Conclusion 2 of the report notes that the computer hardware was managed incorrectly for two days between March 1st and March 3rd. Paragraphs 77 to 90 of the report explain how Interpol found thousands of system and user files activated or accessed between March 1st and March 3rd. Conclusion 3 of the report states that the Interpol analysts did not find any sign that any user files were modified during that period.

The report does not say the files were not altered, only that no sign of any modification as a result of meddling was found. So one is invited to take on trust that the Interpol analysts are smarter than possible interlopers.
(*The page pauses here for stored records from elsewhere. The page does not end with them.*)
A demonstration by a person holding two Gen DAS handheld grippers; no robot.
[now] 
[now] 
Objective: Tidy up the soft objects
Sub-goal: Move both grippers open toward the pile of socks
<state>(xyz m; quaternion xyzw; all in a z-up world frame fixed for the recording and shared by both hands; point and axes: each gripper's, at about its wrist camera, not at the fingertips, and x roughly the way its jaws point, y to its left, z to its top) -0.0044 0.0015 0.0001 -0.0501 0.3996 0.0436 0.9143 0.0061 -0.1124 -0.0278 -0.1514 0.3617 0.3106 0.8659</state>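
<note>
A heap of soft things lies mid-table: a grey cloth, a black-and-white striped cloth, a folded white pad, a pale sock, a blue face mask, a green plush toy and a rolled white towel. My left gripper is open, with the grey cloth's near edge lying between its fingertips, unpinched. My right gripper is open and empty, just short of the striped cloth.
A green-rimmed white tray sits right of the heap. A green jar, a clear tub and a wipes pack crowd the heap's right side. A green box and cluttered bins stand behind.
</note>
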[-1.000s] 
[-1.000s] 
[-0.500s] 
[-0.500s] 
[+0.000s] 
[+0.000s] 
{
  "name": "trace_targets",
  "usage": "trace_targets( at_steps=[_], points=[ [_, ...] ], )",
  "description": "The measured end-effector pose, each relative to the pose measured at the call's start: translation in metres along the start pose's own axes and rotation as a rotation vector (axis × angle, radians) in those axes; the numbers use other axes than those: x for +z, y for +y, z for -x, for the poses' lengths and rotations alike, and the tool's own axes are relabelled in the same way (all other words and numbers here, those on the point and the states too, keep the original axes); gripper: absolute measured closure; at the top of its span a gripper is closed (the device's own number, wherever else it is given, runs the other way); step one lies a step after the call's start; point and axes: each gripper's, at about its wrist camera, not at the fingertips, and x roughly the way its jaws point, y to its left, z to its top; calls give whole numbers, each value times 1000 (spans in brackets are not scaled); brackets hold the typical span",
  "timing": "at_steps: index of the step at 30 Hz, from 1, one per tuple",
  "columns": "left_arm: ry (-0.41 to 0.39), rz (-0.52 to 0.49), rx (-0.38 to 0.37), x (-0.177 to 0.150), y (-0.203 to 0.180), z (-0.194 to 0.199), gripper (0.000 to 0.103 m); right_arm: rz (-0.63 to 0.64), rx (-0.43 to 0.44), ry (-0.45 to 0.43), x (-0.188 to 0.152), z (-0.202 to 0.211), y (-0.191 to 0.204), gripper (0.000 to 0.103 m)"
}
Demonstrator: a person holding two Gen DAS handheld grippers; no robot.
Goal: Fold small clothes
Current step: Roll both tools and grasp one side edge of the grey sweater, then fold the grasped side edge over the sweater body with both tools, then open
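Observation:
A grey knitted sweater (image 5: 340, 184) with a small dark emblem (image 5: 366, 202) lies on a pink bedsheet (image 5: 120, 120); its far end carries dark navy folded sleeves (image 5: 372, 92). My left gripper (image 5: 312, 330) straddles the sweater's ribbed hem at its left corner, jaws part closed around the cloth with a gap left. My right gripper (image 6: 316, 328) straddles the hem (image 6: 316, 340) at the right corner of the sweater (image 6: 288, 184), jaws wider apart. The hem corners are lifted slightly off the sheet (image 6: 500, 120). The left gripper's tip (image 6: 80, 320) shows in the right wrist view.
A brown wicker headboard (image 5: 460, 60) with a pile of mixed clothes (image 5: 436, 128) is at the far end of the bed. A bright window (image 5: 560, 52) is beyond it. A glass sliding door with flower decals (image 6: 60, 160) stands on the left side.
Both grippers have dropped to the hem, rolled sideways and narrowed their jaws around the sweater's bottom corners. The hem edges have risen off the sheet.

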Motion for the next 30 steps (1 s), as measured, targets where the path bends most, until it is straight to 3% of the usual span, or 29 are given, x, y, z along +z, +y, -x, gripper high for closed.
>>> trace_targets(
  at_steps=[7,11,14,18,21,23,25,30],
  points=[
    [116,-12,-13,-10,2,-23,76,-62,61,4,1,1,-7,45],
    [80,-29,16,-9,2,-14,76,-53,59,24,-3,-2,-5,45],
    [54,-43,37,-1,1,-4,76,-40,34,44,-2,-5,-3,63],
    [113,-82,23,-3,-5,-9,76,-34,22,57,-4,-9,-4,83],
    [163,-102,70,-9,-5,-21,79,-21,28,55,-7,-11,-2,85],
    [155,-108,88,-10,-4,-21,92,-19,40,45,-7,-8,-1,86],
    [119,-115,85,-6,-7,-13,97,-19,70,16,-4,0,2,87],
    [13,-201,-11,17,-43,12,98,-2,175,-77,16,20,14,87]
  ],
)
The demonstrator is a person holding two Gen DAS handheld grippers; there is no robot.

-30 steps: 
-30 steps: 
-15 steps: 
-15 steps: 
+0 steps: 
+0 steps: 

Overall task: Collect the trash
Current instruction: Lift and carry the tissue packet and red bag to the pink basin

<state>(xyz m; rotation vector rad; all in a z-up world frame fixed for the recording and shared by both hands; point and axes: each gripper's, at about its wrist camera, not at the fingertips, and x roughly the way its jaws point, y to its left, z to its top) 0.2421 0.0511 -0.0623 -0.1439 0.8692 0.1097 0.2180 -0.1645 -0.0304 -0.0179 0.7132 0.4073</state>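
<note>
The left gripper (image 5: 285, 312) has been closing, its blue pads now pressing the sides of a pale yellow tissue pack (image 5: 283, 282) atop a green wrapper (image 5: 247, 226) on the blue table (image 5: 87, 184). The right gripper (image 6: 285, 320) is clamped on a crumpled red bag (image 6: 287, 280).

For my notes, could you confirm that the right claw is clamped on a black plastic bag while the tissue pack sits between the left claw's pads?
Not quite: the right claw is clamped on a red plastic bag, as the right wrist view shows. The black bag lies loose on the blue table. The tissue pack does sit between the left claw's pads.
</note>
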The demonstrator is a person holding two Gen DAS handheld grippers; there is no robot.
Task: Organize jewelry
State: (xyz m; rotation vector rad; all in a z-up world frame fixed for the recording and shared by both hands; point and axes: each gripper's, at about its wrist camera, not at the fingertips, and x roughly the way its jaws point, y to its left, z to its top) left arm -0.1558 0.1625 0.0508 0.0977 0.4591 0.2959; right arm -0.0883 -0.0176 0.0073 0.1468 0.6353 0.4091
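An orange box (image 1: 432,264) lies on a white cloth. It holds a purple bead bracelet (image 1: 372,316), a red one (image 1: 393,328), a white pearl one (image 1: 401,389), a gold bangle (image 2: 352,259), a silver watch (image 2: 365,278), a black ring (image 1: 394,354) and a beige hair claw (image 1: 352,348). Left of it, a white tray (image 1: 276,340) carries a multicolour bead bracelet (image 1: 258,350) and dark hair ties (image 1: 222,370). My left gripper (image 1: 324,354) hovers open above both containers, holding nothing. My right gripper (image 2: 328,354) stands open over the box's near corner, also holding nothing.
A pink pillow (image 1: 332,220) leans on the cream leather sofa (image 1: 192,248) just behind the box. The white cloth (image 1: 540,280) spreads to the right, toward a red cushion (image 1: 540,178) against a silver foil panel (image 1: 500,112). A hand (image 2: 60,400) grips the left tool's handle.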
One wonders who might pay for the best help. Would that be Interpol? Or the CIA and the narco-dollar backed Uribe regime?

While Ronald Noble's upside-down-Clouseau style - "we don't suspect no one.... and we don't suspect, everyone!" - mobilised underpaid, overworked Interpol geeks to footle about poking at bits and bytes of meaningless computer data. Alvaro "Ocean's 11" Uribe and his goons probably had a good laugh behind Noble-Clouseau's back after having slipped him the long pre-fabricated goods. The whole object of the exercise has been to create a sound bite for King Juan Carlos W.Bush, or whichever plutocrat-anointed dauphin may succeed him as US President, so as to justify US government support for an eventual proxy military attack by Colombia on Venezuela.

It is no surprise that Western bloc propaganda media like the Guardian preferred to make a biased report of Noble's humdrum media presentation than give a fair account of the startling extradition of 14 of Uribe's paramilitary allies to the United States on narcotics charges.(5) The Uribe regime's move conveniently eliminates the possibility of those paramilitaries giving chapter and verse to the Colombian courts on Uribe's links to paramilitary massacres and narcotics deals.

The laptop story falls into the long standing, weary pattern of Western Bloc propaganda media manipulation, ommission and outright deceit. Following the Interpol presentation, the Organization of American States Secretary General, Chilean Jose Miguel Insulza said, "I respect Interpol very much but the report issued was a technical opinion and does not refer to the production or to the content of the documents procured."(6) Insulza was speaking in Lima, Peru where he was attending the European Union-Latin America Summit.

The important story as regards Colombia in Latin America is that by now not even the pusillanimous Organization of American States is any longer prepared to give President Uribe credence. Colombia is isolated, regarded by most of Latin America as a problem state whose civil war and narcotics industry have irredeemably corrupted its political processes. Mexico is headed in the same direction.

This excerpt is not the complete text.